> THE PROBLEM:
Using the data below, report how many lines hold the word "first". Include nothing else in the reply.

Collection entries
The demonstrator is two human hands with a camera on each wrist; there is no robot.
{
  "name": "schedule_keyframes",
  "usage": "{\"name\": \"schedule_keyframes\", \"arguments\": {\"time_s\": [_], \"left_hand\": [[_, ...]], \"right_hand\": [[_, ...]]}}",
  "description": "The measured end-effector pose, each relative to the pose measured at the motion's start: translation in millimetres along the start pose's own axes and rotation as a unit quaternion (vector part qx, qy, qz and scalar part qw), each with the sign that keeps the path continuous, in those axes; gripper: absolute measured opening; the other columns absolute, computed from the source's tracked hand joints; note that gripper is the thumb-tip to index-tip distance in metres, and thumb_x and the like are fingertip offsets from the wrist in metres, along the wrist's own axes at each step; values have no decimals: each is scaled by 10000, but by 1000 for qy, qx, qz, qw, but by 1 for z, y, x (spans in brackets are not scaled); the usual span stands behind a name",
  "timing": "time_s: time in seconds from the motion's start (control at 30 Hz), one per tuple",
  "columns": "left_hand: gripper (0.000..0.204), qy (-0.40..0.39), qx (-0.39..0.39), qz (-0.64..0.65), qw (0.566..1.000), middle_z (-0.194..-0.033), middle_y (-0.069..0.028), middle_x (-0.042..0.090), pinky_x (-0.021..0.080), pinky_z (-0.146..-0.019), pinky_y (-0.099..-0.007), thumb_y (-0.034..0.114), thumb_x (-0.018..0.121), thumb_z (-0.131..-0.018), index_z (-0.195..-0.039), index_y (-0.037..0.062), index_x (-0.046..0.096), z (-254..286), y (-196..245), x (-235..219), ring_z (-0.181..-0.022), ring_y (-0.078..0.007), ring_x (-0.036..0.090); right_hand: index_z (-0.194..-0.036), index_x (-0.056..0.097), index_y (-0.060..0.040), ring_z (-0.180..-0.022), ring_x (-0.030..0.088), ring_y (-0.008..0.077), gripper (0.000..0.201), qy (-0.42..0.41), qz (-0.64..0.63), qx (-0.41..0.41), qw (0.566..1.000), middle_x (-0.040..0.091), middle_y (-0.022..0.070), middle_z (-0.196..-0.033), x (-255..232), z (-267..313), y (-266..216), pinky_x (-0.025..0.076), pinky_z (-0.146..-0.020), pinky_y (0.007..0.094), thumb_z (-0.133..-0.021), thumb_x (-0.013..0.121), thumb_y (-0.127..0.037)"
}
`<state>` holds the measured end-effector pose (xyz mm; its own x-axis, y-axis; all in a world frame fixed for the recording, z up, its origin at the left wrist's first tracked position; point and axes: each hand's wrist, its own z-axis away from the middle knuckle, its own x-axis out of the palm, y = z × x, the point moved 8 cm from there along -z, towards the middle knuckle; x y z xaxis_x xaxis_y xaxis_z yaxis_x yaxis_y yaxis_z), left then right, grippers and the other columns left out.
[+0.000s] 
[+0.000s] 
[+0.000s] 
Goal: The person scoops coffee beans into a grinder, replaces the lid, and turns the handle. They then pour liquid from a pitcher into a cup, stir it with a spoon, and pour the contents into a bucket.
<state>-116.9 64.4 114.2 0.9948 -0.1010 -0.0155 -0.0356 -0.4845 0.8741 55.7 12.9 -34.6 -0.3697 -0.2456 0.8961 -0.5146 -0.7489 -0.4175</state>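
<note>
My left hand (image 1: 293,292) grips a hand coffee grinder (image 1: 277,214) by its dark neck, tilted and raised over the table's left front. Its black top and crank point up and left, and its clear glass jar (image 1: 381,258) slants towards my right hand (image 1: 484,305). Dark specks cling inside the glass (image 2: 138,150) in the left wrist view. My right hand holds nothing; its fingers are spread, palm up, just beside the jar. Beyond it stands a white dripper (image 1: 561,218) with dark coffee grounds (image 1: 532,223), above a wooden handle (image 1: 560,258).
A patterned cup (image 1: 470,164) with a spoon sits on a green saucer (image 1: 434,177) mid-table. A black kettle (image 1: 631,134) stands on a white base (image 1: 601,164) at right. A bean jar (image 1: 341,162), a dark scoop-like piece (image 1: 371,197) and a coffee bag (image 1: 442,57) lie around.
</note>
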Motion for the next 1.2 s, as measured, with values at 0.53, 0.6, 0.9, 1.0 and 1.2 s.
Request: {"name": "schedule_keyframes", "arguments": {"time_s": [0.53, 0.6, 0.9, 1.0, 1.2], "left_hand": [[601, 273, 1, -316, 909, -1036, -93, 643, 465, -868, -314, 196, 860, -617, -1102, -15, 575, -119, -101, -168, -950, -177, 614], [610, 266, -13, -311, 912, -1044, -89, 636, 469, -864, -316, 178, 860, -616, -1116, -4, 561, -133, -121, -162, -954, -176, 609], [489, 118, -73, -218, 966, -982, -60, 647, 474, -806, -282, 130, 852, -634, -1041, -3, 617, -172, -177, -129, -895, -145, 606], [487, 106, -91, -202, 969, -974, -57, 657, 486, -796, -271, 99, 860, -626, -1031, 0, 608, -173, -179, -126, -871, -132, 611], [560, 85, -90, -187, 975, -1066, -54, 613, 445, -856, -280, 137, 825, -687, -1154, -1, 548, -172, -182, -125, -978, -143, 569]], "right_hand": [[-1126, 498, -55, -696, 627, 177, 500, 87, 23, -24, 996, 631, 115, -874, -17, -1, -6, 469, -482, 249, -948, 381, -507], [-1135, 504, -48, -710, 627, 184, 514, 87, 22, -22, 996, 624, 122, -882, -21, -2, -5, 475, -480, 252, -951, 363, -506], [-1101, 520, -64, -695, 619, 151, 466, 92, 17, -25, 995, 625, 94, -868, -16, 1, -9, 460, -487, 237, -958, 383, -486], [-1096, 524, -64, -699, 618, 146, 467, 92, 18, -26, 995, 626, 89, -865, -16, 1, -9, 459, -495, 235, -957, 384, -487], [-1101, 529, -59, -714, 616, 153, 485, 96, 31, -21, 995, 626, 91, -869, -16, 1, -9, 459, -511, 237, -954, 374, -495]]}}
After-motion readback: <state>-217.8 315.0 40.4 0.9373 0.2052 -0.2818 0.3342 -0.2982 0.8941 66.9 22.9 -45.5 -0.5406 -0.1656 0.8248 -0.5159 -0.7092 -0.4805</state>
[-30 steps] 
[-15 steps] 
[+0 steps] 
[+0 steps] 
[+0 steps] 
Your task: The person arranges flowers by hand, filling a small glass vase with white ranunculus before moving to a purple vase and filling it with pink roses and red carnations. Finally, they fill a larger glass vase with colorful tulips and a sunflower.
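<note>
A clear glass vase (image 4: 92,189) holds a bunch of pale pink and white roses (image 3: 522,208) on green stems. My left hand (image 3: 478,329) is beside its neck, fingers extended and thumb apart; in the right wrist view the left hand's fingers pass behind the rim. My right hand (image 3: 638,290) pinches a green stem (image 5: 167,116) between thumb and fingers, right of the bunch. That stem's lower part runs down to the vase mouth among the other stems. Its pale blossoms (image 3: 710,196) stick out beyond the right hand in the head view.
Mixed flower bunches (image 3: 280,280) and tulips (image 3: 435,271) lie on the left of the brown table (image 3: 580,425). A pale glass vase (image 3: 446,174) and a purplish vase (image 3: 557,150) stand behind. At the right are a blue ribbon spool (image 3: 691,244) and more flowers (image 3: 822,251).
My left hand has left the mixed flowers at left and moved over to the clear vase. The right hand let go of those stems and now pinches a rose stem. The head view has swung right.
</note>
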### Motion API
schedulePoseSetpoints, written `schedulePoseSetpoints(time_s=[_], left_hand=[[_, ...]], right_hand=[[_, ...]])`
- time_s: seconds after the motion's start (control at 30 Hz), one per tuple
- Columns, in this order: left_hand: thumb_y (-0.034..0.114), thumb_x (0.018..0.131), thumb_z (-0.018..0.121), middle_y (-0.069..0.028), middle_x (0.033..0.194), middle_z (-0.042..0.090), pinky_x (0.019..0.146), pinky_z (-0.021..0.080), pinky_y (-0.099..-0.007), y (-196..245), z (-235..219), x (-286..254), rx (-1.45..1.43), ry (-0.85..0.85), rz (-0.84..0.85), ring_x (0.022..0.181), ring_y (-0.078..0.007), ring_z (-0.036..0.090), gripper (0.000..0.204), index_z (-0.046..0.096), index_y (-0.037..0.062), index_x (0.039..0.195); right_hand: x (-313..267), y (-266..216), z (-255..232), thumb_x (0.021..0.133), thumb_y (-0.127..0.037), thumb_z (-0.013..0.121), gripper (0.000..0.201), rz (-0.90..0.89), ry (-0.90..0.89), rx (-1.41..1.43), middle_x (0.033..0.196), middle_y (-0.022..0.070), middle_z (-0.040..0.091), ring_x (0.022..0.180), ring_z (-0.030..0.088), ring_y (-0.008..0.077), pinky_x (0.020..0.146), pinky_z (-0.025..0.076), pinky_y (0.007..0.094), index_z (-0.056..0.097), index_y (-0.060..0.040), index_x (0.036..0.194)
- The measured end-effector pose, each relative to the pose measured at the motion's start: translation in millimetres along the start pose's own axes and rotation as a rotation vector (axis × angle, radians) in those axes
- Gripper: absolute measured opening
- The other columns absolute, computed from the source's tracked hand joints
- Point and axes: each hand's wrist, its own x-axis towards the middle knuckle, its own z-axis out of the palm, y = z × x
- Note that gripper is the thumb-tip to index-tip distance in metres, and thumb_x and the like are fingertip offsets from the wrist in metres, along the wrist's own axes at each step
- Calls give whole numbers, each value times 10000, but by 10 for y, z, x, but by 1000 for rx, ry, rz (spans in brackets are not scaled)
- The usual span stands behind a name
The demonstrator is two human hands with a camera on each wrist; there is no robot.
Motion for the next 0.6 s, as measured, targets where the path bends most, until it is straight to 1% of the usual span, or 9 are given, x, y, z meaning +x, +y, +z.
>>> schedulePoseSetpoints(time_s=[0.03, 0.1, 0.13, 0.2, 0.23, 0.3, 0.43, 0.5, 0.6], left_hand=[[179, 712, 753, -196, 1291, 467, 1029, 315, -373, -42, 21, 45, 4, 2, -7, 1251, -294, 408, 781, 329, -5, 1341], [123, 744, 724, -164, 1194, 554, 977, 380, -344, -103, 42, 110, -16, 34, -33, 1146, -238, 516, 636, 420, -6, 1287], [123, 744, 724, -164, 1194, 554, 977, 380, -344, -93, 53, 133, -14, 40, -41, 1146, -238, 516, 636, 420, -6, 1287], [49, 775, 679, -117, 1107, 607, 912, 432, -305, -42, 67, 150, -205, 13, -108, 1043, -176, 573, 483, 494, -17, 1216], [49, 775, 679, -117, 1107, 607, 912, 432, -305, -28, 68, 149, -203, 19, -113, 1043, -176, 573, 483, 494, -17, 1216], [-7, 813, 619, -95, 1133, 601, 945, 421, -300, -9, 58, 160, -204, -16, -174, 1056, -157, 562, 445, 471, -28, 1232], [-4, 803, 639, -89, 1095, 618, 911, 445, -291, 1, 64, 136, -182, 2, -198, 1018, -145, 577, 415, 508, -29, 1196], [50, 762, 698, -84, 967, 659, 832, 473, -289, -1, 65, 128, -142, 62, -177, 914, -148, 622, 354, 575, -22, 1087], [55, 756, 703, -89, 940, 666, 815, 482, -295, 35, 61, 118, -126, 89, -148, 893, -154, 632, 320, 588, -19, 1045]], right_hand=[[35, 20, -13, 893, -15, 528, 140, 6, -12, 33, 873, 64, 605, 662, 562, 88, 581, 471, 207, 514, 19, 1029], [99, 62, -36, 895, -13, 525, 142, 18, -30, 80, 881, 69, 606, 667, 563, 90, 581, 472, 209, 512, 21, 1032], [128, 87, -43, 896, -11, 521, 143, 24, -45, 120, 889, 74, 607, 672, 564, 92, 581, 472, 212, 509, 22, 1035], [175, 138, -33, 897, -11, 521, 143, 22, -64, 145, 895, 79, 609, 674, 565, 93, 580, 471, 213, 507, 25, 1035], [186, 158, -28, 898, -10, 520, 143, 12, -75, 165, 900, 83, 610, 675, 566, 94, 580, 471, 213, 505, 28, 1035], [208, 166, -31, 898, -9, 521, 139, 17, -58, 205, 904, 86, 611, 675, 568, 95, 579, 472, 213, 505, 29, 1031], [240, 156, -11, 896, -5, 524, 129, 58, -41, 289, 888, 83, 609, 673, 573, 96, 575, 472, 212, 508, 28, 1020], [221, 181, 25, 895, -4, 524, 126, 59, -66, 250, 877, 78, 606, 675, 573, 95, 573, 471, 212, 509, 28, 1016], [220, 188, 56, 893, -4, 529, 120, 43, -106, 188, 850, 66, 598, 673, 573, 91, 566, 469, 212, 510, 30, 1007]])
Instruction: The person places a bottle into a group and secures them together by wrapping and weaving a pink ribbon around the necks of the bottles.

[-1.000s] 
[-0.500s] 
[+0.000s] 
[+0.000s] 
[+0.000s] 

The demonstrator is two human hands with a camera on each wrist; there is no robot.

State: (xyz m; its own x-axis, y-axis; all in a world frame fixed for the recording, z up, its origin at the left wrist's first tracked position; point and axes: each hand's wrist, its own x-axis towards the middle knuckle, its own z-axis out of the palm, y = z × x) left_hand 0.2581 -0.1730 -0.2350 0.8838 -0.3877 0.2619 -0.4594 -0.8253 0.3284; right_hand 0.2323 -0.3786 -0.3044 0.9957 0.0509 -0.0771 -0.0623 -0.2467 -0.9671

> RESPONSE:
2